Emc7: Good info! I'll keep all of that in mind.

I've never worked with a Canister before, so I'm hoping the directions will be easy to follow!

Anymore opinions out there?


----------



## bmlbytes (Aug 1, 2009)

As emc7 said, those who love Aquaclear filters swear by them. I love my Aquaclear. It's extremely easy to change the filter media, and you dont need to do it too often. The only time the filter media will float, is when it becomes so dirty that the water can not pump water through the sponge, so it pushes the sponge up. You also never have to buy new cartridges (at least until they start to actually fall apart) and you can replace the chemical filter with what ever chemical/bio/mechanical filtration you want.


----------



## emc7 (Jul 23, 2005)

The hardest part of the hot magnum is putting charcoal in the can. I think you could use other media in it if you wanted to.


----------



## COM (Mar 15, 2008)

Lately I have been hearing a lot of complaints about new Aquaclear filters cracking and leaking. They have a decent pump so when that occurs they tend to keep running and spew water out of the tank.

Similarly, I have read a lot recently about lousy impellers on new Penguins and Emperors as well as spraybars on Emperors that detach and spray water everywhere.

I've always gone with the Marineland stuff because, to me, the Bio-Wheel makes a hell of a lot of sense.


----------



## Obsidian (May 20, 2007)

I have 3 AC filters. I love them. The leveling device is securely attached to the filter, at least on mine, and not a friction based thing. The 20 gallon filter is now 2.5 years old and I have never had a problem. The sponge does float some, but not enough that I have ever been worried about it. 

I can't speak too much to the charcoal issue as I rarely use charcoal. I currently have some in my 10 gallon that has been there for months (well past the recommended change time) without disintegration.
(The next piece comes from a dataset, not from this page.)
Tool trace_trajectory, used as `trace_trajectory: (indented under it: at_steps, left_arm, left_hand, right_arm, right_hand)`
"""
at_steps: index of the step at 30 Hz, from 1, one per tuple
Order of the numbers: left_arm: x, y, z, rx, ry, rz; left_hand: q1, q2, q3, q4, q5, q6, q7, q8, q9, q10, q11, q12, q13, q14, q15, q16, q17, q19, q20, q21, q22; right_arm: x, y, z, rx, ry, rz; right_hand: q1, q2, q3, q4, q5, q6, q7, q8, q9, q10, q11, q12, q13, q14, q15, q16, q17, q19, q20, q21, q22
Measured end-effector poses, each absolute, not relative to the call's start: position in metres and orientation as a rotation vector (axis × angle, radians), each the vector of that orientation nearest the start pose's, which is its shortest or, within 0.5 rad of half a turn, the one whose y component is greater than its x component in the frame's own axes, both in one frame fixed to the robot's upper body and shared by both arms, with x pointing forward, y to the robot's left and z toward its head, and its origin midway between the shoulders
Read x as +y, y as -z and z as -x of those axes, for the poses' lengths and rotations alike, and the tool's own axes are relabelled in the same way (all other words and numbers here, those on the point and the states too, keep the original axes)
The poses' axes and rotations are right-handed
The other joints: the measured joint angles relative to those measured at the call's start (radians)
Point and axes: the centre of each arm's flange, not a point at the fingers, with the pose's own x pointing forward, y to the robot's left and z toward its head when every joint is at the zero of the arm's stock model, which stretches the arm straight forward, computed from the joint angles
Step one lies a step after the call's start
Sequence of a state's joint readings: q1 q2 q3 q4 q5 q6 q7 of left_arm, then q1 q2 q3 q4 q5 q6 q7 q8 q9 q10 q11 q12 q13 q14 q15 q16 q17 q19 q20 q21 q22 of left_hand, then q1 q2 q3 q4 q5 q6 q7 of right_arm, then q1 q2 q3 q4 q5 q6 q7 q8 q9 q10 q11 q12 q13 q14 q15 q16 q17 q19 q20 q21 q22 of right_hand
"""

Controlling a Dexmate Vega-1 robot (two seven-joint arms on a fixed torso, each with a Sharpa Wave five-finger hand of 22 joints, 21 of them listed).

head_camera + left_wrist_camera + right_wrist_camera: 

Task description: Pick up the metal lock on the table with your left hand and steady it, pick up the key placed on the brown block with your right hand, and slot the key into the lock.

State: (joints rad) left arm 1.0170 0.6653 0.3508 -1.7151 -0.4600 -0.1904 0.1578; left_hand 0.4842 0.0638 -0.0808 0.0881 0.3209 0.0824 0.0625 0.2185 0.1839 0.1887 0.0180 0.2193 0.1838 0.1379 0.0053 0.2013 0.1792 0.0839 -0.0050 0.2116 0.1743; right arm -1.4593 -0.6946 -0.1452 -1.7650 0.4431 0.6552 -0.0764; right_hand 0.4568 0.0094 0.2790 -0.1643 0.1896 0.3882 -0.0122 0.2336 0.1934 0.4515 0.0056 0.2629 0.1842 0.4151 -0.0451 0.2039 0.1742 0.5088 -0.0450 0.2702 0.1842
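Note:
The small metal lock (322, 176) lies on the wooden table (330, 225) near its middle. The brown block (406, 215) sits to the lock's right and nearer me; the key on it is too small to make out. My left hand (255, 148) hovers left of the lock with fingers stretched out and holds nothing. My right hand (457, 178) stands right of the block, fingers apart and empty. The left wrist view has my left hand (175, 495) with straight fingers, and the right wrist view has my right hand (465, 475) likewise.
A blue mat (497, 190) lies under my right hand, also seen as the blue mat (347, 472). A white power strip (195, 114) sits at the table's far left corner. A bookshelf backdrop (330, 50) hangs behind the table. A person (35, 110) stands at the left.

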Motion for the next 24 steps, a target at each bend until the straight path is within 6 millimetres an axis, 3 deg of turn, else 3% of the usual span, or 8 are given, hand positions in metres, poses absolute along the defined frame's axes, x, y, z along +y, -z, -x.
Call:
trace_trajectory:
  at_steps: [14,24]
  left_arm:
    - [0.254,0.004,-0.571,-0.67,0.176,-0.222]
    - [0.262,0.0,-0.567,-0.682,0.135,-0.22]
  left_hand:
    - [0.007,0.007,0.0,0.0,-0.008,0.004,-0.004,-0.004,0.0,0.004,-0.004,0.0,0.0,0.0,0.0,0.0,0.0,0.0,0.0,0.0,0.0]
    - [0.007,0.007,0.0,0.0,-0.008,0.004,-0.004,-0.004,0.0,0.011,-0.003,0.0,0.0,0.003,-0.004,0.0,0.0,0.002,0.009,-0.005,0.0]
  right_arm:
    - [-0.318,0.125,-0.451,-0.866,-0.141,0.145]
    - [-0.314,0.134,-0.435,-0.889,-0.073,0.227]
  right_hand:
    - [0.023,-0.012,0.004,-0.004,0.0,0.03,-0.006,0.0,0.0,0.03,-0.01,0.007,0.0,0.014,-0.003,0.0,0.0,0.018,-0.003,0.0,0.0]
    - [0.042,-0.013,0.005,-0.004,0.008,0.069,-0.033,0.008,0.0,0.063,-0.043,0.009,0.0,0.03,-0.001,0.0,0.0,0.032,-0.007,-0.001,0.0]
I would think that this is not a problem if you are keeping up with that. That filter has been running for about 6 months and is replacing the POS Whisper that came with my 20 gallon kit. Hey it was fine for almost 2 years! Not too bad for a POS. I will say that my AC 20 (on the 10 gallon) seems to be doing very well with my snail infestation. That filter is full up with snails and I have not had any problem with the impeller. That part of the filter is clear of snails. I am taking steps to prevent future snailage in the filter itself. Damn snails. I like that I can see just how bad it is through the back of the filter (of course you still have to actually look at the filter back for that information to be available LOL). And in this case it is quite bad. 

I have had the 110 on my 100 gallon for a year and a half now. I have never had any problems with it and I can't say it is all that level. That is my second filter as I have a canister filter on that tank as well. 

I have never tried the other filters mentioned so I cannot compare. I have found that I like the AC's so see no reason to change. If I were to have the problems mentioned, especially a leaking or cracked filter, I would likely switch brands.


----------



## emc7 (Jul 23, 2005)

I use just about every filter that comes my way, they all have good points and bad points. I think the hot magnums are about 250 gph at best.
I'm down on aquaclears just now because I bought a used one that works, but now I have to buy a basket, a leveling device and a lid before it will stop annoying me. 
They are quieter than the penguins and emperors.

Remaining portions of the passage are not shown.